Region | Egypt
Egyptians stay away from 'tainted feasts'
Many Egyptians are opting to stay away from iftar hosted by entertainers and belly-dancers after some Muslim clerics branded these street feasts for the poor as "sinful".
Cairo: Many Egyptians are opting to stay away from iftar hosted by entertainers and belly-dancers after some Muslim clerics branded these street feasts for the poor as "sinful".
"I used to eat these meals at iftar since I cannot go home at that time," Saleh Abbas, a security guard at an office building in the fashionable Cairo quarter of Mohandessin, told Gulf News.
"But after hearing about the fatwas passed by many shaikhs that these meals are haram [illegal from the Islamic point of view], I have boycotted them, and become content with a sandwich of falafel I buy at a nearby restaurant to break my fast," Abbas said, alluding to opinions aired by an influential religious leader.
'Unacceptable'
A top leader of Al Azhar, a major Sunni institution, denounced such feasts as "unacceptable and unIslamic".

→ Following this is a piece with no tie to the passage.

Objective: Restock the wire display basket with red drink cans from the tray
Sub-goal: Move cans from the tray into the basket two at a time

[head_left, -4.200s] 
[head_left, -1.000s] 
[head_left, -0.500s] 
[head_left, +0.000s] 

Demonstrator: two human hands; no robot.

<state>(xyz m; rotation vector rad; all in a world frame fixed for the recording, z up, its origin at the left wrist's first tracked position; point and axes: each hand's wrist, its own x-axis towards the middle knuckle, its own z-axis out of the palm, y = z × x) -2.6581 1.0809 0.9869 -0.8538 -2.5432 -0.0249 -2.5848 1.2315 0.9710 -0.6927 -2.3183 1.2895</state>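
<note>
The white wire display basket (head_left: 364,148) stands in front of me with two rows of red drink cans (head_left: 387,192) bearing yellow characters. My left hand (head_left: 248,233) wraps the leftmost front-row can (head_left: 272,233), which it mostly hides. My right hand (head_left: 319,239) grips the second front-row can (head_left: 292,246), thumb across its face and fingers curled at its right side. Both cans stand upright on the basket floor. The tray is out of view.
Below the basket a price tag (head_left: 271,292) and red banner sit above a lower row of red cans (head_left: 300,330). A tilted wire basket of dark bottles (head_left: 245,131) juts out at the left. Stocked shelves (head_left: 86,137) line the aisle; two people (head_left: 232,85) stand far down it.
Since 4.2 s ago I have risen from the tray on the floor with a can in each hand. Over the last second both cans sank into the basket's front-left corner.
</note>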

"These banquets are unacceptable and unIslamic because they are financed from sinful money," said Shaikh Farahat Al Muniji of Al Azhar.
"Everyone knows that these belly-dancers earn their money from exposing their bodies while performing in public. Accordingly, their charitable deeds are based on illegal earnings," he told Gulf News.
He urged Muslims to shun these meals locally known as "Mawaed Al Rahman" "because after all they know about their [financial] source".
During Ramadan, some artistes order feasts from plush Cairo hotels for the poor or for those who cannot be home for iftar.
Other Muslim clerics, however, disagree.
"Ramadan is the month of social interdependence and banquets hosted by artists and others for the poor during this month are a realistic expression of this interdependence," said Yousuf Al Qaradawi, an Egypt-born Qatari TV preacher. He said the poor benefit from these charity meals.
"Judging the intentions of the benefactors, including the artists, should be left to God who will reward them for their good deeds and punish them for the bad ones."
Around 40 per cent of Egypt's 80 million people live on less than $2 (Dh7.34) a day, according to World Bank reports. Minister of Economic Development Othman Mohammad Othman, however, said earlier this month that poverty rates in Egypt have dropped to 9 per cent in 2005 from 24 per cent in 1999.
In an environment of hardening religious beliefs, more and more people of this predominantly Muslim nation are frowning upon belly-dancing as unIslamic.